- Born: February 26, 1963 (age 62) Ottawa, Ontario, Canada

Team
- Curling club: Windsor CC, Windsor, NS
- Skip: Nancy McConnery
- Third: Jocelyn Nix
- Second: Mackenzie Proctor
- Lead: Shelley Barker

Curling career
- Hearts appearances: 5 (1993, 1995, 2003, 2009, 2010)
- Top CTRS ranking: N/A
- Grand Slam victories: 0

= Nancy McConnery =

Canadian curler

Nancy McConnery (born Nancy Horne on February 26, 1963) is a Canadian curler from Blockhouse, Nova Scotia. She currently skips her own team out of the Windsor Curling Club in Windsor, Nova Scotia.

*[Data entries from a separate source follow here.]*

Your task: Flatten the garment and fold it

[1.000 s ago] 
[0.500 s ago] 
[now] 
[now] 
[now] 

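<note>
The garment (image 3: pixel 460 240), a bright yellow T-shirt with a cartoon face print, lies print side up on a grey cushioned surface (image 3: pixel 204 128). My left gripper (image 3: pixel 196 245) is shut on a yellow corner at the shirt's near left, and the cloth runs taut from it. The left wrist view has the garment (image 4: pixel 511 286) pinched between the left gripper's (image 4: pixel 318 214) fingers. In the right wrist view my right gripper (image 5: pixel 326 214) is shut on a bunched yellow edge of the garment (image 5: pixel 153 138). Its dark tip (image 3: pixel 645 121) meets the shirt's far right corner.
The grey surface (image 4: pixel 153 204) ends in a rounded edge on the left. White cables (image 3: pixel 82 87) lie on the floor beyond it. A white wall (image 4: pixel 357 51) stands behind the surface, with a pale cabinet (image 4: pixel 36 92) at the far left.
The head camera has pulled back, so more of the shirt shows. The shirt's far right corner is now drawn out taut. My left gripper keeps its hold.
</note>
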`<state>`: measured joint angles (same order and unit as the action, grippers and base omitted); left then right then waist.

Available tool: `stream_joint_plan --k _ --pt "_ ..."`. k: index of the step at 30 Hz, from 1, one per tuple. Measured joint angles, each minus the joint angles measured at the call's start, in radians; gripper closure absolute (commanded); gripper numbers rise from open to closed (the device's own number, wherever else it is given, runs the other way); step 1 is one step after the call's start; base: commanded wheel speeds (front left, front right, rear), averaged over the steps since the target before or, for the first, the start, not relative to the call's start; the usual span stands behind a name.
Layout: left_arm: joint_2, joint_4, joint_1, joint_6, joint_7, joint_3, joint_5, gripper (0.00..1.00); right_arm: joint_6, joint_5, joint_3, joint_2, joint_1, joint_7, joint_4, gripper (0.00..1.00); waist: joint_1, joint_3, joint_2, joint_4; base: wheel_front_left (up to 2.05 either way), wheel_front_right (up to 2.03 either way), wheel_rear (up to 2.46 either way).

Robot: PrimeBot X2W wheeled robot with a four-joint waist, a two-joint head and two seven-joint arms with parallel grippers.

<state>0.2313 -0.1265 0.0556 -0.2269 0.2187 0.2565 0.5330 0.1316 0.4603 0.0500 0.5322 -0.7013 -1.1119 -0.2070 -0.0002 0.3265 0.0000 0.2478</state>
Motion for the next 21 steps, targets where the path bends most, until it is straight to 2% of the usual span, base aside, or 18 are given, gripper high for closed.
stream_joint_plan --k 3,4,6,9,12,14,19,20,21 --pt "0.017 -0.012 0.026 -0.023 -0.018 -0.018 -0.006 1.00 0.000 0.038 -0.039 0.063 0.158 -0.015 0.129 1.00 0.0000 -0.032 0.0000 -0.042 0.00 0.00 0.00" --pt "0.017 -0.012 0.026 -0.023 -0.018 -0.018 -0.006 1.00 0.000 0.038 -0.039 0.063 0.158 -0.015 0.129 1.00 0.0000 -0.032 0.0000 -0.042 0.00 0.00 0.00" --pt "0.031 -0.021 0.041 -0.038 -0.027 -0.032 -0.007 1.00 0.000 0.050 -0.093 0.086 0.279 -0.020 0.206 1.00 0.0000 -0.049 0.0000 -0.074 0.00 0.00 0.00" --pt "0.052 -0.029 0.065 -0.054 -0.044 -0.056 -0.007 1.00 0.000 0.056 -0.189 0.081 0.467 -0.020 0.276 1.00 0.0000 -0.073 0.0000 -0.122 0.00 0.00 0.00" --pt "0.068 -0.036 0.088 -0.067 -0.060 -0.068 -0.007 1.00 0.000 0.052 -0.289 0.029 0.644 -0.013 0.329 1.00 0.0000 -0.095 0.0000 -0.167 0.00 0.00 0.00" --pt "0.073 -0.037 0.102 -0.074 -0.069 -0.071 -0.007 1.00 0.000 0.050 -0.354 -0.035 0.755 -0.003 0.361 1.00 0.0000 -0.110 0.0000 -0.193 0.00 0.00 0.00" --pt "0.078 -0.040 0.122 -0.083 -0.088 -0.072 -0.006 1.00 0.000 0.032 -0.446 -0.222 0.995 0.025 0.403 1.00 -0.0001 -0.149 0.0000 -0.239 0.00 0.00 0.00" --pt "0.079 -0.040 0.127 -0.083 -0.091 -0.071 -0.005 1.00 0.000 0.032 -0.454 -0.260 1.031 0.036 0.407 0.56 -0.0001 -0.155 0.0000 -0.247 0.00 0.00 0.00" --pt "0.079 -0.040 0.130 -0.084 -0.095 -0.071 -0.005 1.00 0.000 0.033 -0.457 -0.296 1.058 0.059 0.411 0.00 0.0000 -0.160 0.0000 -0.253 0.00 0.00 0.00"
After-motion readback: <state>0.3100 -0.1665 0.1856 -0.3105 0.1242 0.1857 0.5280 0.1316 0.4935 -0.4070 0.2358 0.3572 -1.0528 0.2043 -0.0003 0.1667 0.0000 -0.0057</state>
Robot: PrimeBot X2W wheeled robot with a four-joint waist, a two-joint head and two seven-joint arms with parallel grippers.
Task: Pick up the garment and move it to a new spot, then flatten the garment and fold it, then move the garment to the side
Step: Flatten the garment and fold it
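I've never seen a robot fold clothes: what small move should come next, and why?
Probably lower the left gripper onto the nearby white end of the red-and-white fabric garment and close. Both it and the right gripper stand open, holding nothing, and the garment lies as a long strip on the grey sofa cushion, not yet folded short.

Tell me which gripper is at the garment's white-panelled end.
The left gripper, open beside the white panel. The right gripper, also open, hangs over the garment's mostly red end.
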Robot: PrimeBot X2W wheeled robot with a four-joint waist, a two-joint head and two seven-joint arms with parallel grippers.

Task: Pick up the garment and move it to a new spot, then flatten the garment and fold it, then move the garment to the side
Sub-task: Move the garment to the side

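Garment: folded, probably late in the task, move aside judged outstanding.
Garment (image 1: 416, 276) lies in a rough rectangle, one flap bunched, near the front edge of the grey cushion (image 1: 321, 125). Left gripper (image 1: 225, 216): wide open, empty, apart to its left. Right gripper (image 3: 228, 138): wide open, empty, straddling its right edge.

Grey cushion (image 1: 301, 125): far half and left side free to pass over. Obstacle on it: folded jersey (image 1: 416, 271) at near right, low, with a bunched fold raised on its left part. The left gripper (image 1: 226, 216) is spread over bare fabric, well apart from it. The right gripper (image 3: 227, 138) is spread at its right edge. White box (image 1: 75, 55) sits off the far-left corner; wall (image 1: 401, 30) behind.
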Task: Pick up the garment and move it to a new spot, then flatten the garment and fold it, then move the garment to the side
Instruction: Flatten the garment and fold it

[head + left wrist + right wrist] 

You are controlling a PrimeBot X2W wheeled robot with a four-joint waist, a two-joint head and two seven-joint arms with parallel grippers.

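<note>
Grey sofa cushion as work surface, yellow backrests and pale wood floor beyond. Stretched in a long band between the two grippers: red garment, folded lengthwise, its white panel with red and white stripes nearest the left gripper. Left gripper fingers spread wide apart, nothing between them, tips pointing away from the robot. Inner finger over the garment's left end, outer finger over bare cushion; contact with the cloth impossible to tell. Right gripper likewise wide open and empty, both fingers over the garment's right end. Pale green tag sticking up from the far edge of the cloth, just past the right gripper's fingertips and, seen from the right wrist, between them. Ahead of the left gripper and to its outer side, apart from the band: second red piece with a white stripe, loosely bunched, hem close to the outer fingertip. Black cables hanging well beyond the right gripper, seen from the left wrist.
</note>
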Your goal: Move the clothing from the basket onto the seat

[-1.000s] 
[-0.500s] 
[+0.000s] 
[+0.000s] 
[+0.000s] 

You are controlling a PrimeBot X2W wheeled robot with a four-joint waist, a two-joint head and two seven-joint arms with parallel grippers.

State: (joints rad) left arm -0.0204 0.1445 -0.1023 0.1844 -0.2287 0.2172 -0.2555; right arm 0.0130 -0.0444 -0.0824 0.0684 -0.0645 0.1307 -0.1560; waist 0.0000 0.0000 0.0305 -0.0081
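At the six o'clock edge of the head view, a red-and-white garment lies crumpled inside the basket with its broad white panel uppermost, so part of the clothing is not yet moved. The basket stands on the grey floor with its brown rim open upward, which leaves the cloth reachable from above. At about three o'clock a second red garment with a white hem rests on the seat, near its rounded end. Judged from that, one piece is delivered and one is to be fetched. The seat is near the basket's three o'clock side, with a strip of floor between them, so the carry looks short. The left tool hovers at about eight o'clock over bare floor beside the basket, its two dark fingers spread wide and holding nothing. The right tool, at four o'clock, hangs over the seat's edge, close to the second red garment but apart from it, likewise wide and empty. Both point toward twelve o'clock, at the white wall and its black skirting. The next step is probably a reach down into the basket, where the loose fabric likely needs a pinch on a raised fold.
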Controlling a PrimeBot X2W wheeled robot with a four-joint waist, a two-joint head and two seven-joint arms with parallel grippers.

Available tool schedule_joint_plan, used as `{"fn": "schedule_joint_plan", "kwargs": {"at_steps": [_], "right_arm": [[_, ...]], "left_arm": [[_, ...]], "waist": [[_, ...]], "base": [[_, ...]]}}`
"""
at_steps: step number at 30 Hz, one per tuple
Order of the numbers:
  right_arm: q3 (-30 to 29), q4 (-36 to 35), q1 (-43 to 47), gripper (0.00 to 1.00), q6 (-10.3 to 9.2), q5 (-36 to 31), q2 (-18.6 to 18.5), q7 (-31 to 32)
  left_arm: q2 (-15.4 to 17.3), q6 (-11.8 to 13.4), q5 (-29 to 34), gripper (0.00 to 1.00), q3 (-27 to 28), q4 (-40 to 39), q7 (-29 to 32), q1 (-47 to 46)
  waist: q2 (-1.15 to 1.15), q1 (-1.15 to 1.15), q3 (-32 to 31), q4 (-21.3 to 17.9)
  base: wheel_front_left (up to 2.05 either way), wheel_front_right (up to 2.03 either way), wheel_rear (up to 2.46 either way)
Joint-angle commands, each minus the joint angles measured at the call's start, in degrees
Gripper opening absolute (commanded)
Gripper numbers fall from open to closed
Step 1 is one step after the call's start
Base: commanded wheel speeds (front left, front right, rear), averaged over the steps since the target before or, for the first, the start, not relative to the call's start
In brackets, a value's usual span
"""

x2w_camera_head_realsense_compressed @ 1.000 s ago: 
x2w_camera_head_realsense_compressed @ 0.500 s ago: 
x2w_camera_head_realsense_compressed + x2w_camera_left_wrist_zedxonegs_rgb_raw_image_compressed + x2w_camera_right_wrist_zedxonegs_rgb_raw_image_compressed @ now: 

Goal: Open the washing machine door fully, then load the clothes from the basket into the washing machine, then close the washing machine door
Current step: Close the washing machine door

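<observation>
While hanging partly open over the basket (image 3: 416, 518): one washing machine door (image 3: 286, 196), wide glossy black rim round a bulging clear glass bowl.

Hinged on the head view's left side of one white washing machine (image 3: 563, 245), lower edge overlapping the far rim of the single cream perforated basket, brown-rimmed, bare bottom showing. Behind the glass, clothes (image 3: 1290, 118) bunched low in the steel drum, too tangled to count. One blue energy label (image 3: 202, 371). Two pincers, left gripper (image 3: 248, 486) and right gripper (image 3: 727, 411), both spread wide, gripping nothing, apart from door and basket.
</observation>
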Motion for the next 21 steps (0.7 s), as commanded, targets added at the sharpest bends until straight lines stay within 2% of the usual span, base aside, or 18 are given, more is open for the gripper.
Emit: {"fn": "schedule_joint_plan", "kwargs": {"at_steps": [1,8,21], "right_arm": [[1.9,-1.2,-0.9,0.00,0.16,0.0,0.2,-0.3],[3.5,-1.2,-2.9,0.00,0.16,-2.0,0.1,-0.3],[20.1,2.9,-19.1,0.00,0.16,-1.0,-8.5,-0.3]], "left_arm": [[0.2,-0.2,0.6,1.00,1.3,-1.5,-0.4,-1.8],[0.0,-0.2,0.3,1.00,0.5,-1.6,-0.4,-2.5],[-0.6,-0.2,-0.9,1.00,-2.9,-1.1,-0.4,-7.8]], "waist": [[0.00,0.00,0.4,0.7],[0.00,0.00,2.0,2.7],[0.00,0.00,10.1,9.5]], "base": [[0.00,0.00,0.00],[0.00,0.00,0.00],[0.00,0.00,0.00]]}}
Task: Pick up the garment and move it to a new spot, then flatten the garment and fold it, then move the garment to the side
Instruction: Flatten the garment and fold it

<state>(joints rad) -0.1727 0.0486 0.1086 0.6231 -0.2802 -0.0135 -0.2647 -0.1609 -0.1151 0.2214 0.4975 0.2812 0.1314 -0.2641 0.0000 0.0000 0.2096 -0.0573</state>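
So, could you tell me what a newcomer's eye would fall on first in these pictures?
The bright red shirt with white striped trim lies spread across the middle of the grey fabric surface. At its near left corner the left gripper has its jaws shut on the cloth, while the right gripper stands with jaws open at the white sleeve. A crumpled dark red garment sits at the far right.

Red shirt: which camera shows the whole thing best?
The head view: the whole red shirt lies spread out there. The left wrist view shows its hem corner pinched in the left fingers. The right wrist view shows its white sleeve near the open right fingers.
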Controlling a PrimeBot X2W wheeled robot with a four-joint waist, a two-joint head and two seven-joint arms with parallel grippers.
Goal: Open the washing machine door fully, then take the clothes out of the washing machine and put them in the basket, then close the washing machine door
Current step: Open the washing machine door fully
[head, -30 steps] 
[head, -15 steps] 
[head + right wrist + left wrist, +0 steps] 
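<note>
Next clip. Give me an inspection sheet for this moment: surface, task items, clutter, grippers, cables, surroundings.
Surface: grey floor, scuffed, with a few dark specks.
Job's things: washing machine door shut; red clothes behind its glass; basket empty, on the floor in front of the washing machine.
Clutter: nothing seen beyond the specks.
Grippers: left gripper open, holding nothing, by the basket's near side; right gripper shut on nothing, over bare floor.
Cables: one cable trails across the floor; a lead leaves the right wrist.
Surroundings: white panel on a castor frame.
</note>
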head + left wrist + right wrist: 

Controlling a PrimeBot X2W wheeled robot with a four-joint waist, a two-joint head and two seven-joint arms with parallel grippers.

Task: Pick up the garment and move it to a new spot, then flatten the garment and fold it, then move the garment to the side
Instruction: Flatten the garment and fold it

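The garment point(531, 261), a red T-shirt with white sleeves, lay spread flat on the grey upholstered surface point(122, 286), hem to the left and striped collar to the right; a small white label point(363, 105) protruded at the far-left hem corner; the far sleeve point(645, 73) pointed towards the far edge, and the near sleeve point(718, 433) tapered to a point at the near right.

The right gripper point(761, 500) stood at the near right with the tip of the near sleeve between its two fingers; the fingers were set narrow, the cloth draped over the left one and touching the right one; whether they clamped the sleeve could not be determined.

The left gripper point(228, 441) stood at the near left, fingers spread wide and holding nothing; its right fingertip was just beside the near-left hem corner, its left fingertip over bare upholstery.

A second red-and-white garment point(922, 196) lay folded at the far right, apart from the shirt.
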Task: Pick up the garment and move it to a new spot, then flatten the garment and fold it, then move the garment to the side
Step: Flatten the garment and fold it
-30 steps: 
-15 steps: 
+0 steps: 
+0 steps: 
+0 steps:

McConnery has represented both New Brunswick and Nova Scotia at the Scotties Tournament of Hearts. Her first Scott appearance was in 1993 representing New Brunswick. McConnery skipped her team which included Sandy Comeau. They would finish 2-9 in round robin play. She would once again return to the Scott in 1995 this time playing second for Heidi Hanlon, and would finish 4-7 in round robin play. McConnery’s next appearance would be in 2003 where she skipped her own team, this time representing Nova Scotia. She would finish round robin play 5-6, her best showing at the Tournament of Hearts to date. McConnery wouldn’t return to the Scotties until 2009, again skipping her own team where she finished round robin with a 2-9 record. She would once again represent Nova Scotia in 2010 where her record would be the worst showing to date. She would finish round robin play with a 1-10 record.

McConnery is married and has two children. She is a graduate of Brock University's Physical Education program, and the Canadian College of Massage and Hydrotherapy.